I normally don’t believe in drinking coffee in the car. Most often, I spill more than I swallow, but without it I’d have fallen asleep and then had to revive myself once we reached the house. It was after eleven when we arrived, and I was pleasantly surprised by all the changes. The place we bought is two stories tall and divided down the middle into equal-size units. You can pass back and forth between one half and the other by way of a hotel-style connecting door in the living room, but it’s inconvenient if you’re upstairs. The two kitchens are another problem, as we really only need one. Our initial idea was to knock down some walls and transform it into a single six-bedroom home. Then I recalled our last trip to the beach and the number of times I found my brother lying on the sofa with his shoes on, and decided that two separate halves was probably a good idea. The left side, which was softly lit and decorated with carefully chosen midcentury furniture, was mine and Hugh’s, while the junky right side was for everyone else. Of course other people could stay in our half, but only when we were there to monitor and scold them.

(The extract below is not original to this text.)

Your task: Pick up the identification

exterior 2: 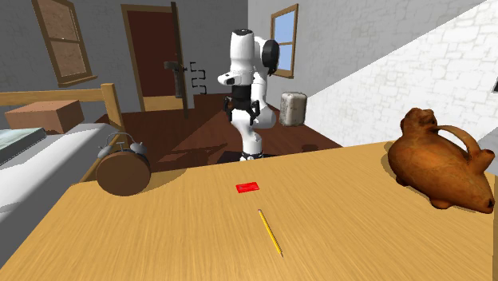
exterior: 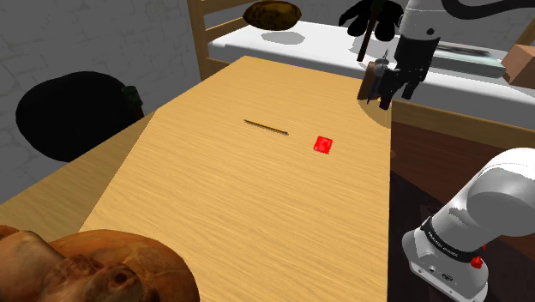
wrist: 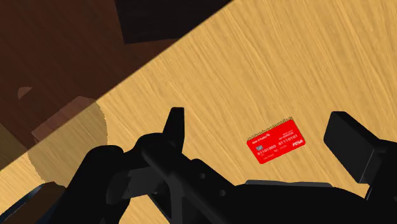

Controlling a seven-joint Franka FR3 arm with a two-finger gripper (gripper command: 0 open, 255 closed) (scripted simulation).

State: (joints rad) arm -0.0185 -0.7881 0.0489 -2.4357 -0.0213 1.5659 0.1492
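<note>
**Item 1.** Identification card (exterior: 323, 145), red with white print, lying flat on the wooden tabletop (exterior: 214, 197), nearer the arm's edge than the middle.

**Item 2.** Hand (exterior: 383, 93), black, 2 fingers spread wide, nothing held. It hangs above the tabletop's edge, clear of the surface.

**Relation.** In the shoulder view the card lies down and to the left of the hand, further onto the tabletop. In the wrist view it sits between the fingers but closer to 1 of them, its long axis running roughly from finger to finger.

**Item 3.** Pencil (exterior: 266, 128), well apart from the card.

**Judgement.** The hand likely needs a shift over the card, perhaps a turn, then descent.
</note>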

Because everyone was coming for Thanksgiving, the house was going to be full. The family was arriving in dribs and drabs, so for the first night it was just the three of us. On the second day, late in the afternoon, Lisa pulled up. I helped her unload her car, and then we took a walk on the beach. It was cold enough to see our breath, and a strong wind was blowing. “Did I tell you I got Tiffany’s toxicology report?” she asked a while after we’d left the house. “They also sent me her death certificate, and apparently—”

At that moment a Labrador retriever bounded up, tail wagging, a middle-aged woman in a baseball cap trotting behind it. “Brandy, no,” she scolded, adding as she unfurled her leash, “I’m sorry.”

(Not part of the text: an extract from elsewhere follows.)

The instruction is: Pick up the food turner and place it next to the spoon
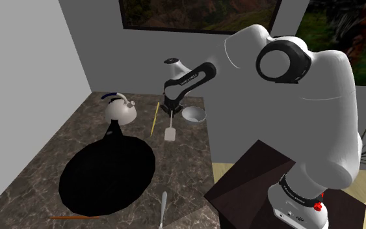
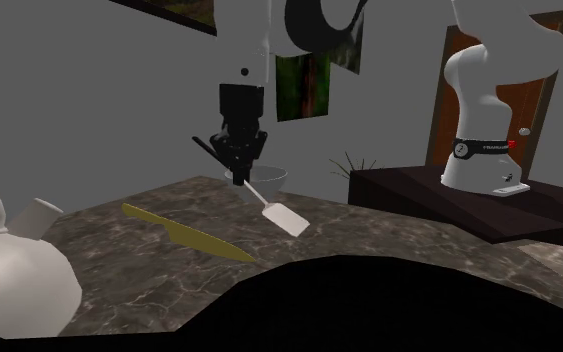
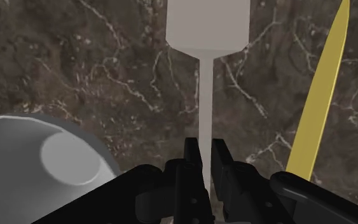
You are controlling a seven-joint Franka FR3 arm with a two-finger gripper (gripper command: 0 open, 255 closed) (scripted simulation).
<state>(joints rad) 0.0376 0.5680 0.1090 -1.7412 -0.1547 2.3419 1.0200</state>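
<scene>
Dim, even light, flat simulator shading

White food turner, pale spoon
The food turner tilts blade-down, handle clasped by the gripper; the spoon lies well apart, nearer.

In the shoulder view, the black two-finger gripper, clasping the white flat-bladed turner, sits in a narrow lane, with the long yellow blade-shaped utensil just toward the frame's left and the round grey bowl just toward its right. The white kettle with a dark handle and the wide black round pan crowd the frame's left. Bare dark veined stone counter runs down the pan's right side to the pale slim spoon at bottom centre.
</scene>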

“For what?” Lisa gathered the dog’s head in her hands. “You’re beautiful, aren’t you?” she trilled in the melodic voice she uses for things with tails. “Yes, you are, and you know it.” She turned to the owner. “How old is she?”

“Two years this February,” the woman said.

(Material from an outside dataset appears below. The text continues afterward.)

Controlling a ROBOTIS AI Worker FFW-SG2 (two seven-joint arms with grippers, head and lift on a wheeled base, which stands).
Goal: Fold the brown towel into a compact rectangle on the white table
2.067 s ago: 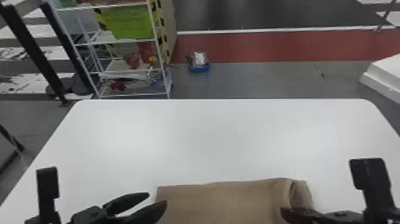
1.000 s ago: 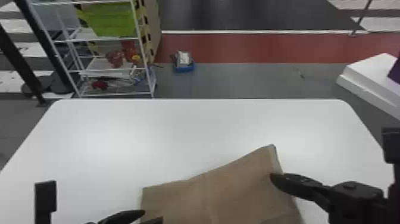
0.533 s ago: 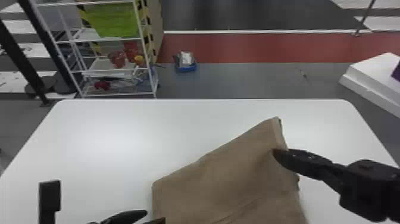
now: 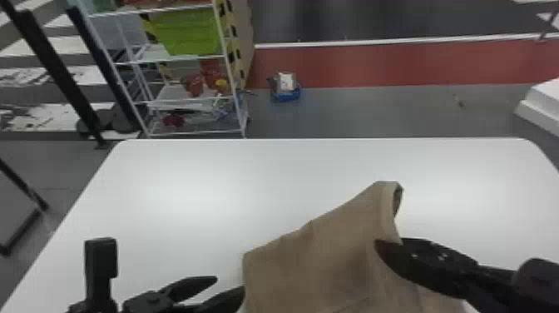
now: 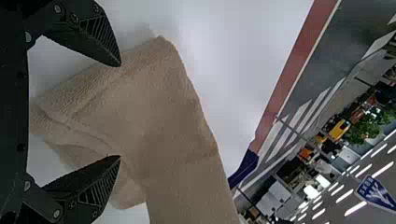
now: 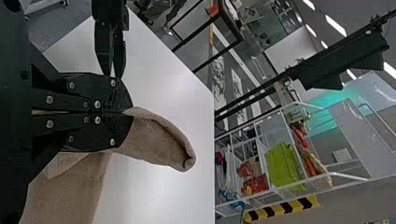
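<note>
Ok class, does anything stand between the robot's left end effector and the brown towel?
Nothing visible does: in the left wrist view, the brown towel shows directly beyond the parted fingers of the left end effector. The right end effector holds the towel farther to the right, outside that gap.

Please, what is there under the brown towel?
The white table shows around the brown towel, one part of which the right gripper pinches. Whatever lies beneath the towel is covered and cannot be seen.

Tapered black fingers (image 5: 77,184), ridged faces (image 5: 99,31), silver screws (image 6: 50,123).
</note>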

“I have one that age,” Lisa told her. “And she’s a real handful.”

I have no patience for this kind of talk and turned to face the ocean, waiting for the conversation to end. Hopefully then I could learn what our sister had used to kill herself with. We figured she had taken pills—Klonopin, most likely—and though it technically didn’t matter if she’d mixed it with other things, we still wanted to know.

Behind me, Lisa was telling the strange woman that the Newfoundland water dog she had before the one she has now died after swallowing all her husband Bob’s high blood pressure medication.

“My God,” the woman said. “That must have been awful!”

“Oh, it was,” Lisa told her. “We just felt so guilty.”

The woman with the Labrador wished us a happy Thanksgiving, and as she headed down the beach, Lisa continued her story. “So they sent me the death certificate, and the cause isn’t listed as a drug overdose but as asphyxiation.”

“I don’t get it,” I said.

She sniffed her hands for dog and then stuffed them into her coat pockets. “After taking the Klonopin, Tiffany put a plastic bag over her head.” Lisa paused a moment to let that sink in. “I wrote to the state trooper who found her body and sent him a picture of her in her twenties, the pretty one we ran with her obituary. I just wanted him to know she was more than what he walked in on.”